▸ **Your task**: Begin at the line where "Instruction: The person" appears and reproduce exactly every line through the end of the data below, both included, skipping pictures.

▸ **Material supplied**:
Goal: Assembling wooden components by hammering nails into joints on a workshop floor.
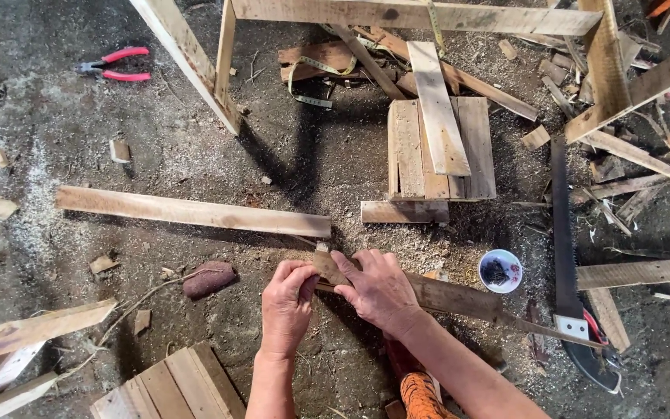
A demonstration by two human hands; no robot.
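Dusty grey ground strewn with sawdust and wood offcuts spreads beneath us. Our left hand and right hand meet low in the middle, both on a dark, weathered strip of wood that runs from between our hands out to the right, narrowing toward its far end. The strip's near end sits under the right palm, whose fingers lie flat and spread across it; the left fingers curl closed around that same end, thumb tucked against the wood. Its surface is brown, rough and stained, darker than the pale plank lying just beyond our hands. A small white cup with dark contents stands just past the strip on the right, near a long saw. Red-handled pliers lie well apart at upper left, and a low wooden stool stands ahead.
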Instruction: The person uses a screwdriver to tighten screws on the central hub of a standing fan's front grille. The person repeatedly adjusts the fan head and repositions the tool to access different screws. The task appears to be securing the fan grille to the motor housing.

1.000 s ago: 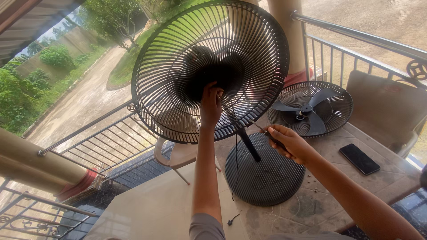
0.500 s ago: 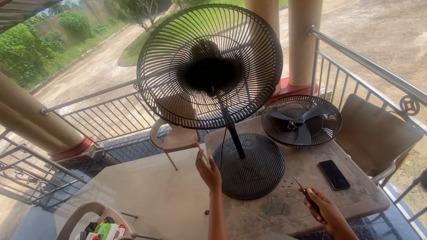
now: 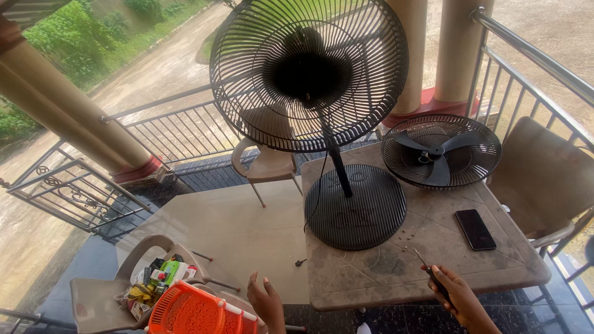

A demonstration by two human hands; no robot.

▸ **Answer space**:
Instruction: The person uses a screwdriver to tighten screws on the central hub of a standing fan's front grille. The person repeatedly adjusts the fan head and repositions the tool to access different screws. The task appears to be securing the fan grille to the motor housing.

1.000 s ago: 
0.500 s ago: 
now: 

A demonstration by two human hands; no robot.

What precedes this is the full answer.